C’est oublier un peu vite les motifs de la haine qui oppose les Ashton et les Ravenswood et, surtout, que c’est Lucia qui tient le poignard et qui tue. Déraciner la Fiancée de Lammermoor de son terreau écossais, du contexte de son élaboration (1835), en faire une abstraction hors sol, c’est aussi l’appauvrir et même la gauchir.

Heureusement, la dynamique dramatique voulue par Donizetti opère à plein régime servie par d’excellents interprètes qui font oublier ce morne parti-pris.

Les premières mesures laissent présager un sens dramatique haletant de la part du jeune chef (né en 1988) de l’Orchestre Philharmonique de Strasbourg, Aziz Shokhakimov.
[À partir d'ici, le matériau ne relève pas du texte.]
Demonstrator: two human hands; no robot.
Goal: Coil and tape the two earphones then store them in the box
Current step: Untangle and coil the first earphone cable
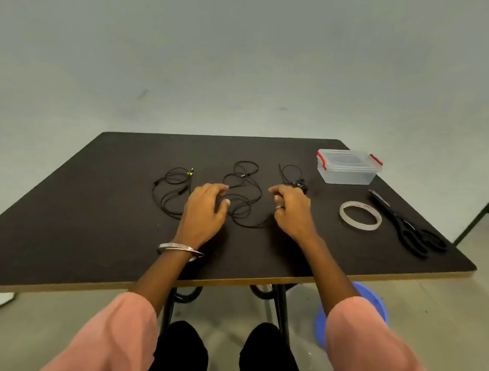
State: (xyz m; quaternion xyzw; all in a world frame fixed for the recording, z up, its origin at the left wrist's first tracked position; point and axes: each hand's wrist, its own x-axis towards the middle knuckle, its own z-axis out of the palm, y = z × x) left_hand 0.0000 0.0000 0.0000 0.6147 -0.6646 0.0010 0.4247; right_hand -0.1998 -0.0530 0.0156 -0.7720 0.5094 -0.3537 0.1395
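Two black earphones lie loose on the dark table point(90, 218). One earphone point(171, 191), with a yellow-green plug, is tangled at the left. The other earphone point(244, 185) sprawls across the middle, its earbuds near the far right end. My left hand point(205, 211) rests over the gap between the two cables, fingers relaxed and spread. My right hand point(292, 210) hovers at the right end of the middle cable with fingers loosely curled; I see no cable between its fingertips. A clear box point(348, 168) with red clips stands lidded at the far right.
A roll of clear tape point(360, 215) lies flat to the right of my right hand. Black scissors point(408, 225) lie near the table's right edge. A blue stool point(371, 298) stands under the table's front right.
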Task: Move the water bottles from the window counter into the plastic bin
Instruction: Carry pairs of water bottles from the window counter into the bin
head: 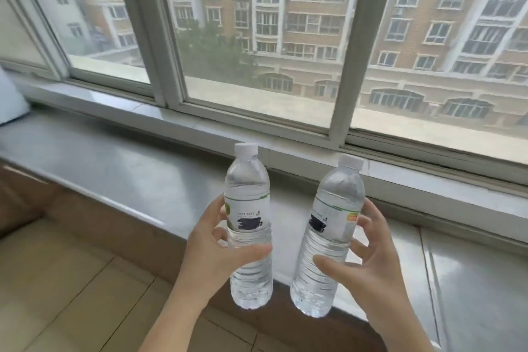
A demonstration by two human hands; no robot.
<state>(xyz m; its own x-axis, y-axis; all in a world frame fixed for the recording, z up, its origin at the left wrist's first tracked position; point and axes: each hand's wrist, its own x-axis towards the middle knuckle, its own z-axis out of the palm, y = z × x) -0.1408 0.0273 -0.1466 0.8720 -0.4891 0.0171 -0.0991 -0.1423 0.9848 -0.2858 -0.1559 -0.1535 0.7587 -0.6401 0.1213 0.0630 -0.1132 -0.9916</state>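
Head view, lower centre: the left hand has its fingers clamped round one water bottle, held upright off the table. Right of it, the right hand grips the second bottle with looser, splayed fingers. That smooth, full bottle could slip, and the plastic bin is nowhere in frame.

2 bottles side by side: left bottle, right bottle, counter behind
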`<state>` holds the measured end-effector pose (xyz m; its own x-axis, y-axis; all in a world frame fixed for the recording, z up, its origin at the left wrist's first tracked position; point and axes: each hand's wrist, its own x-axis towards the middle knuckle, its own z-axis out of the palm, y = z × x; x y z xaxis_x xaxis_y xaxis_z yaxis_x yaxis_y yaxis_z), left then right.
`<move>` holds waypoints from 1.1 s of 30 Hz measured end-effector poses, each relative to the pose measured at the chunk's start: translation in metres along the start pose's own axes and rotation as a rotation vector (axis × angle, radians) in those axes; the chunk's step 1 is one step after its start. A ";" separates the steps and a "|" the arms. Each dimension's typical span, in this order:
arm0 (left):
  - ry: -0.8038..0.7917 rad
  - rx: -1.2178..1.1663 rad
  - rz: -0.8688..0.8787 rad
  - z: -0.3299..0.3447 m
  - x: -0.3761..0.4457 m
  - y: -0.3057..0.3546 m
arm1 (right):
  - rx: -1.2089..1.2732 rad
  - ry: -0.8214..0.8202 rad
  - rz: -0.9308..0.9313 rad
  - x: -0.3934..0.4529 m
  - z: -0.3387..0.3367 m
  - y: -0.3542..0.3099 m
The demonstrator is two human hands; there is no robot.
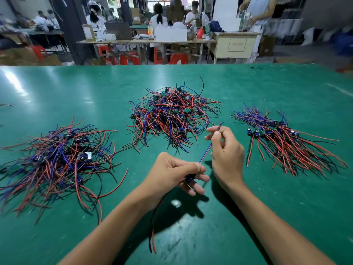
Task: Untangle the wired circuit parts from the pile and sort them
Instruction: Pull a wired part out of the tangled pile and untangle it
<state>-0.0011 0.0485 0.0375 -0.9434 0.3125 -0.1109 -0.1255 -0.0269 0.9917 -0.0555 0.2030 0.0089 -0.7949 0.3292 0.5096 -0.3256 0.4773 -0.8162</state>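
Observation:
One wired circuit part (190,178), a small dark module with blue, red and black leads, is held above the green table (267,217). My left hand (172,172) grips the module, and its red and black leads hang down toward me. My right hand (226,150) pinches the blue lead near its far end, stretching it straight. A tangled pile (172,113) lies just beyond my hands. Another loose heap (63,155) lies at the left. At the right, a sorted bundle (282,136) lies with its wires running the same way.
The table's far edge (172,65) runs across the view. Beyond it stand other workbenches, red stools, boxes and several people. A stray wire (6,105) lies at the far left edge of the table.

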 end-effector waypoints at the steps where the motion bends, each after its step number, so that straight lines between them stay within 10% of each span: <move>1: -0.005 -0.006 -0.003 -0.001 0.000 0.001 | -0.047 0.031 -0.041 0.001 -0.002 0.000; 8: -0.023 0.004 -0.034 -0.003 0.002 0.001 | 0.346 -0.048 0.339 0.001 0.005 0.002; 15: -0.086 -0.041 -0.086 -0.008 0.004 -0.004 | 0.124 -0.049 -0.004 0.004 -0.003 0.005; 26: 0.009 0.038 -0.028 -0.022 0.011 -0.010 | 0.597 -0.083 0.443 0.022 -0.021 -0.010; 33: 0.093 0.014 0.096 -0.020 0.011 -0.008 | 0.685 -0.554 0.635 0.018 -0.026 -0.011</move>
<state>-0.0162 0.0335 0.0273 -0.9754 0.2196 -0.0204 -0.0297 -0.0389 0.9988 -0.0527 0.2245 0.0343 -0.9837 -0.1402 -0.1129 0.1469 -0.2632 -0.9535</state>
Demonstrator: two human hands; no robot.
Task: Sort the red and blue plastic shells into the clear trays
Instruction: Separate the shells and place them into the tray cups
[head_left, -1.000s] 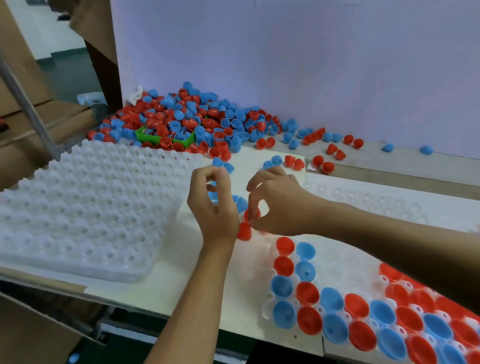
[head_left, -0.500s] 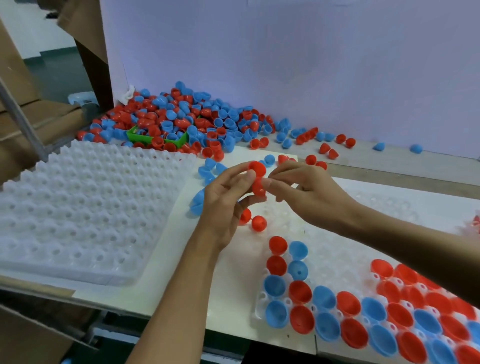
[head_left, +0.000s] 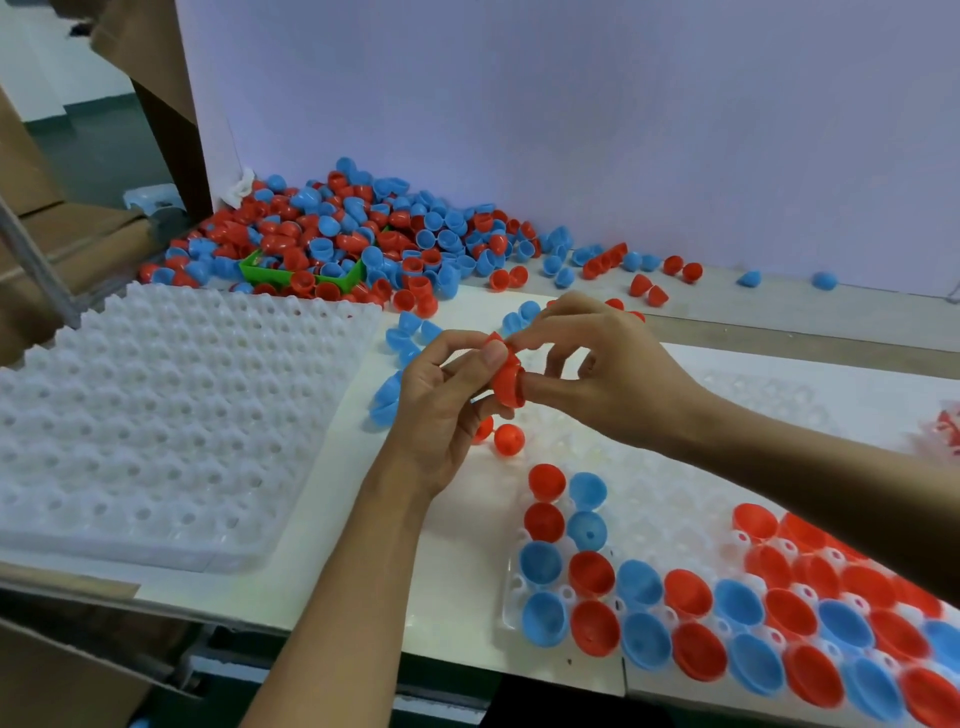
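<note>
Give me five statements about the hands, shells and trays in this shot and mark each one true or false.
1. Both hands hold red shells. True.
2. The stack of white trays on the left is full of shells. False: its pockets hold none.
3. The clear tray holds red and blue shells mixed. True.
4. A yellow bin sits in the shell pile. False: it is a green bin.
5. The left hand rests flat on the table. False: it is raised, pinching shells with the right hand.
</note>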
Les interventions des pupitres solistes (cuivres en particulier), l’inertie des masses chorales, l’exigence de mise en place (fameux sextuor, A.II) rendent la suite moins cohérente. Toujours à l’écoute des chanteurs, le chef ousbek leur offre un espace propice au bel canto. S’il n’en est pas tout à fait familier, nul doute que ce surdoué sensible ne s’enrichisse très vite au contact d’artistes tels Javier Camarena et Mattia Olivieri.

 A tout seigneur, tout honneur, le baryton italien fait une entrée fracassante sur la scène parisienne. Beau, fringuant, il habite l’espace scénique et sonore d’un irrésistible magnétisme.

Son art du chant coloré, riche, libre, apporte au personnage d’Enrico, frère de l’héroïne, habituellement brutal, borné et antipathique, une stature inhabituelle. La violence se fait plus humaine et la séduction du couple qu’il forme avec sa sœur Lucia le rend beaucoup plus intéressant.

Phénomène rare, la qualité de l’interprétation jette une lumière nouvelle sur l’œuvre. Ici, elle met en évidence le versant manifestement incestueux de la relation fraternelle.

Face à lui, l’amant maudit, Edgardo, trouve en Javier Camarena  un interprète qui met son art des nuances et la texture chatoyante de sa voix au service du personnage. Son aria di tomba du dernier acte « Tombe degli avi miei » aussi belle que désespérée reçoit une ovation méritée.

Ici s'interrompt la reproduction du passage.